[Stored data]
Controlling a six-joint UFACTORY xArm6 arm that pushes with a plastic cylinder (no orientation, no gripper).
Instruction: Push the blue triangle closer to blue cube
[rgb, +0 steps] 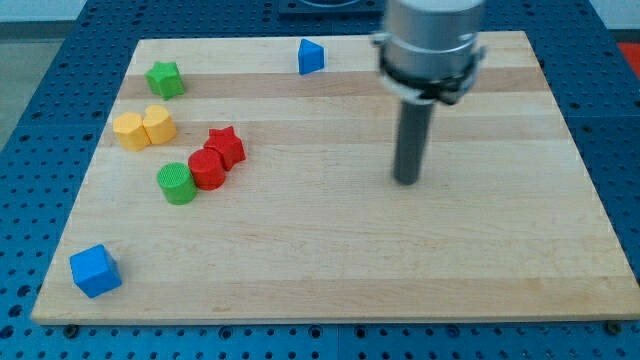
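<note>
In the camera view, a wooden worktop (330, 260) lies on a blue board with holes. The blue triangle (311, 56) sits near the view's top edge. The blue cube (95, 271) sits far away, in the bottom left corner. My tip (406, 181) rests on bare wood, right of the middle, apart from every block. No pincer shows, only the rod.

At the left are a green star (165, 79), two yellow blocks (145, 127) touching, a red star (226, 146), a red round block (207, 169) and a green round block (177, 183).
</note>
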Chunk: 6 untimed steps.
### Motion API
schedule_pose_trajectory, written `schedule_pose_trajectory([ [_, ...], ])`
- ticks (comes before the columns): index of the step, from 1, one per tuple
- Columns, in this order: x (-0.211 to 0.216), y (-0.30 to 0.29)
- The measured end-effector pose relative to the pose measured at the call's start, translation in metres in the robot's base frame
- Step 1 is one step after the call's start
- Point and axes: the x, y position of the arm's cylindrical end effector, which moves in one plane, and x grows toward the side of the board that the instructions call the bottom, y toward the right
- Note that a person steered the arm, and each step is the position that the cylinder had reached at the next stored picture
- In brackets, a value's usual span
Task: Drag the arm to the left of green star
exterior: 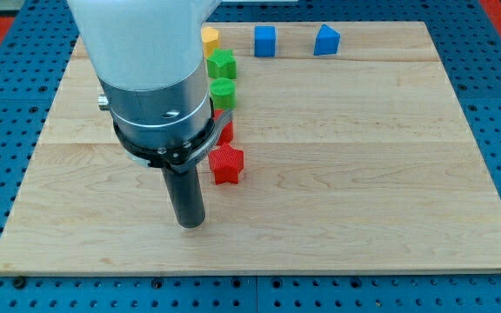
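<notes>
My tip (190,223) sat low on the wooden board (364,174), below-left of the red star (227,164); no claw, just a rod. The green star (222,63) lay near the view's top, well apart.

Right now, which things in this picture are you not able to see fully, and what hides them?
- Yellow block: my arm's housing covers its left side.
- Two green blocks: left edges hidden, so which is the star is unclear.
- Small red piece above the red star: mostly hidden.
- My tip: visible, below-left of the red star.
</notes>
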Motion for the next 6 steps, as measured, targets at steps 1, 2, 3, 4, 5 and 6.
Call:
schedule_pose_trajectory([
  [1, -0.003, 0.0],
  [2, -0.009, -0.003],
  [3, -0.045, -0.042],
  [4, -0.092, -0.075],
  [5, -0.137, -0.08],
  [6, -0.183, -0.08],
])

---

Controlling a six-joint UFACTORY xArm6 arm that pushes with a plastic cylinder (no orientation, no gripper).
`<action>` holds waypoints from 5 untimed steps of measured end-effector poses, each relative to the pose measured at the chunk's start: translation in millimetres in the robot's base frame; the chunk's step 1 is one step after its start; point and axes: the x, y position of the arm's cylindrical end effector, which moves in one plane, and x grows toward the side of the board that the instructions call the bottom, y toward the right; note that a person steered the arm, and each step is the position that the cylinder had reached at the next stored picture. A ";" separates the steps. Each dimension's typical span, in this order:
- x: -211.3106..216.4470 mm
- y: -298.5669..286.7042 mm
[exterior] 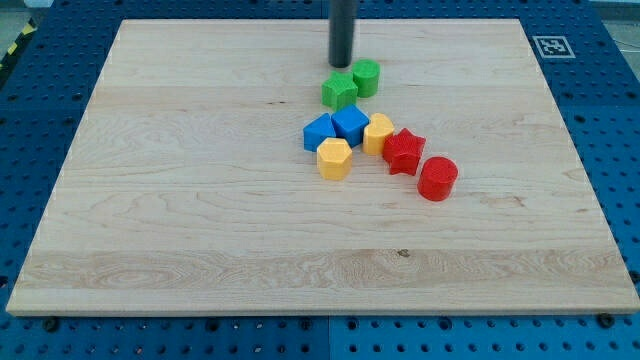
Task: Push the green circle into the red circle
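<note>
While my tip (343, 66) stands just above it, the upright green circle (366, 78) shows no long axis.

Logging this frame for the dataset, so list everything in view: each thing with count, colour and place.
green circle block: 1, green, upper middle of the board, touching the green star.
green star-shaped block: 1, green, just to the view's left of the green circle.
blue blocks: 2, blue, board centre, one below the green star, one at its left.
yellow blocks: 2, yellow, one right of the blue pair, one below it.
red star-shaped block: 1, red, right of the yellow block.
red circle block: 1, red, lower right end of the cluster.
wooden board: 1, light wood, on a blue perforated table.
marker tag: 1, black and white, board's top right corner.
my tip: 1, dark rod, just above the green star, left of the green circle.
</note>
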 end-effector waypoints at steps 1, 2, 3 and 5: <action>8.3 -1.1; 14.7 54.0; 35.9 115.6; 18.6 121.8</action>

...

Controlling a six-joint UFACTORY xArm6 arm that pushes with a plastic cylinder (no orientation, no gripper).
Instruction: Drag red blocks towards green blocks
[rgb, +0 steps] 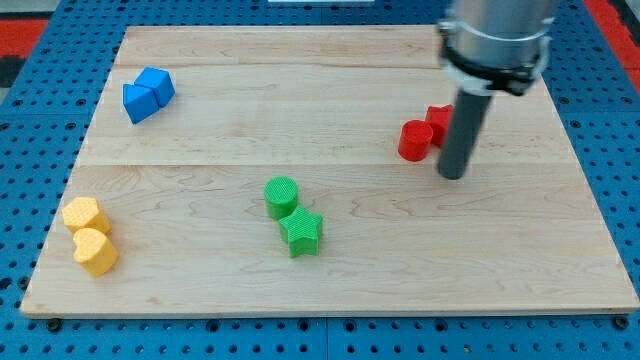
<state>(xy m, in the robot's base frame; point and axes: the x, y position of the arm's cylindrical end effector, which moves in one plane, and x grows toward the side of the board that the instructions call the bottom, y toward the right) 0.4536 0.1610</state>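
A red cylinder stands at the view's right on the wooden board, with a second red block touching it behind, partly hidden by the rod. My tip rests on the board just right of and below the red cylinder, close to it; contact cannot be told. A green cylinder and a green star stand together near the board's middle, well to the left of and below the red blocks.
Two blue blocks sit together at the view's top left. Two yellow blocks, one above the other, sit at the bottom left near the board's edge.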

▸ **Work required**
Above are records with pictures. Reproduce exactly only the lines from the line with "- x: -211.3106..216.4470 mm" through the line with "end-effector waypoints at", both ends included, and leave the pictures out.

▸ **Task result**
- x: -211.3106..216.4470 mm
- y: -298.5669..286.7042 mm
[exterior] 
Task: Push the green circle into the red circle
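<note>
While my tip (343, 66) stands just above it, the upright green circle (366, 78) shows no long axis.

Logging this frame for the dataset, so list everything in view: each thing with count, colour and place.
green circle block: 1, green, upper middle of the board, touching the green star.
green star-shaped block: 1, green, just to the view's left of the green circle.
blue blocks: 2, blue, board centre, one below the green star, one at its left.
yellow blocks: 2, yellow, one right of the blue pair, one below it.
red star-shaped block: 1, red, right of the yellow block.
red circle block: 1, red, lower right end of the cluster.
wooden board: 1, light wood, on a blue perforated table.
marker tag: 1, black and white, board's top right corner.
my tip: 1, dark rod, just above the green star, left of the green circle.
</note>
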 end-effector waypoints at steps 1, 2, 3 and 5: <action>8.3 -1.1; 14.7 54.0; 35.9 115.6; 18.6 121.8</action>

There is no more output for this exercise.